Tuesday, May 7, 2013

Speak Softly And Carry A Big Stick


We had a great weekend attending our grandson's graduation from the Gerald R. Ford School of Public Policy at the University of Michigan.

Forrest Cox went to Michigan to play Lacrosse as a long-stick defense man. Thus carrying a big stick. Injury interfered. He focused instead on studying public policy at the nation's oldest public policy educational institution, now the Gerald R. Ford School of Public Policy.

Forrest has an imposing physical presence. He also has a quiet demeanor and remarkable skill at getting people to work together. He does, indeed, speak softly. And persuasively.

The future is in good hands.


Sunday, May 5, 2013

Hitting The Road Again, With A Jaunty Step Of Hope

We're about to hit the road again - back home to Oriental.

Graduation ceremonies, in my experience, are seldom inspirational. But here in Ann Arbor, we were inspired.

New thoughts. Eloquent young people. Not committed to their own enrichment, but to making the world a better place.

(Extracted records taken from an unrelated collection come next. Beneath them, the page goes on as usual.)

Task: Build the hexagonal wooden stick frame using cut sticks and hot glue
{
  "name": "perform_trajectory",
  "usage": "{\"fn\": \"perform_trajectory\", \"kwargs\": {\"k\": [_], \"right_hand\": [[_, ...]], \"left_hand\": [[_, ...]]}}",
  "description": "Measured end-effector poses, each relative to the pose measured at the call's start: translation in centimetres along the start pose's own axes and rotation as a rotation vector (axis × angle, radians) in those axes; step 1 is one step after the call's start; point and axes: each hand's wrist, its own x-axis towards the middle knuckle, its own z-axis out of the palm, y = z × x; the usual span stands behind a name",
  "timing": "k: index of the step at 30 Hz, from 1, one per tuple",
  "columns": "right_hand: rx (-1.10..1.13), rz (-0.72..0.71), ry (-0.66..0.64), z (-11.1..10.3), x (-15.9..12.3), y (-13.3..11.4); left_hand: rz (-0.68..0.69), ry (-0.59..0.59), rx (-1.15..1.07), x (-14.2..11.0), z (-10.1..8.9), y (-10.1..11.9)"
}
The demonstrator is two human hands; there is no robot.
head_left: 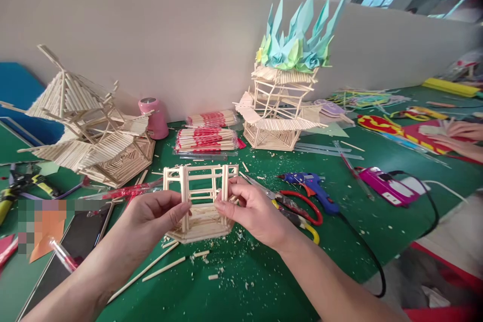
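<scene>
Wooden frame (204, 210) partly hidden behind left fingers (178, 212), right fingers (229, 209), both pinching front posts (184, 181).

A pink tumbler (160, 123) stands in front of the pale partition (169, 45), between two stick buildings, a roofed one (90, 136) at left and one topped with blue-green folded paper (298, 35); red-wrapped stick bundles (206, 139) lie nearer the second; on the green table (394, 231), a blue glue gun (317, 190) rests near a magenta device (390, 186); orange paper (49, 235) lies at left, beside a dark flat slab (83, 231); a blue panel (22, 85) stands behind.
</scene>
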Motion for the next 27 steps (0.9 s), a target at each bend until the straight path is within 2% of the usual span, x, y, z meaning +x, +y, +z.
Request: {"fn": "perform_trajectory", "kwargs": {"k": [22,27], "right_hand": [[0.043,-0.012,-0.019,0.0,-0.2,0.0],[0.024,0.055,-0.023,-0.1,-0.2,-0.9]], "left_hand": [[0.015,0.002,-0.008,0.1,0.3,0.3],[-0.037,-0.024,-0.083,0.4,0.4,0.6]]}}
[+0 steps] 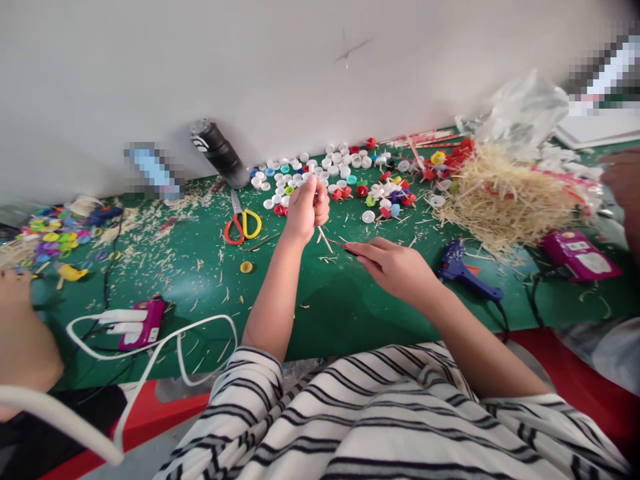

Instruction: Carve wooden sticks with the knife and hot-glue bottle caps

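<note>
My left hand (309, 208) is closed in a fist around a thin pale wooden stick (325, 239), whose lower end sticks out below the fingers. My right hand (400, 267) pinches a slim knife (351, 250) with a dark and red handle. Its thin blade points left, close to the stick's lower end; whether they touch I cannot tell. Pale shavings lie on the green table (330, 313) beneath. Behind my left fist are many white and coloured bottle caps (337, 160), some with sticks in them.
Orange-and-yellow scissors (243, 225) and a black bottle (220, 153) stand to the left. At right are a blue glue gun (467, 273), a straw heap (505, 200) and a magenta box (580, 255). A white cable (160, 343) loops at front left. Other people's arms show at both sides.
</note>
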The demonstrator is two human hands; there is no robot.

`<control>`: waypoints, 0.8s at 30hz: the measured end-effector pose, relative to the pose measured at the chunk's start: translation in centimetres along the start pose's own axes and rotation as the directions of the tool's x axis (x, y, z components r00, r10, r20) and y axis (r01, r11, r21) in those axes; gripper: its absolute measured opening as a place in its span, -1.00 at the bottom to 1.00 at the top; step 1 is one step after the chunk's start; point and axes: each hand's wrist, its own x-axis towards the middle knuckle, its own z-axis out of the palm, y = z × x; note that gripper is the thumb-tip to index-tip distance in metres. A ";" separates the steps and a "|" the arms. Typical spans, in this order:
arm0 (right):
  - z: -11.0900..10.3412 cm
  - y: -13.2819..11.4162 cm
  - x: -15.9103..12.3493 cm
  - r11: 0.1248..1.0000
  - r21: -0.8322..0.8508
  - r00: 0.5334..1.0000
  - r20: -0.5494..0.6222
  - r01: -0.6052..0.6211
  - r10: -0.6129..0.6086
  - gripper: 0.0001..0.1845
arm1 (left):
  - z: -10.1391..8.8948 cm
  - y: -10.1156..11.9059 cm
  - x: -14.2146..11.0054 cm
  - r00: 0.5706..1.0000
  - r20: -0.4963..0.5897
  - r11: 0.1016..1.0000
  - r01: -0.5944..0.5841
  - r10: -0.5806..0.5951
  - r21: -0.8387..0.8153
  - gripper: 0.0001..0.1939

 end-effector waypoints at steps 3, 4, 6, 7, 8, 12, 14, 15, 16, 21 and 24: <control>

All is not lost, after all.

More Later.

Friday, May 3, 2013

It's A Busy Day Here In Ann Arbor

Not quiet at all. We've been on the run from morning to night attending various graduation celebrations of our grandson. Turns out, he has accomplished a lot during his four years on campus. Has left his mark.

We're very proud of him.

The stories will come later. Have to get some sleep so we can get up and attend the next event not long after oh dark hundred.

Other States

Lovely drive through Southwest Virginia. Great visit with old friends. Just one thing. I was struck by the signs that say "speed limit enforced by aircraft." I had visions of a World War I SPAD with machine gun on the cowling bringing speeders to justice.

Maybe that isn't what the sign means.

Beautiful drive yesterday through West Virginia and Ohio. Arrived in Michigan around sunset. Our first time in Michigan. Still have five more states to visit to cover all fifty states of the Union.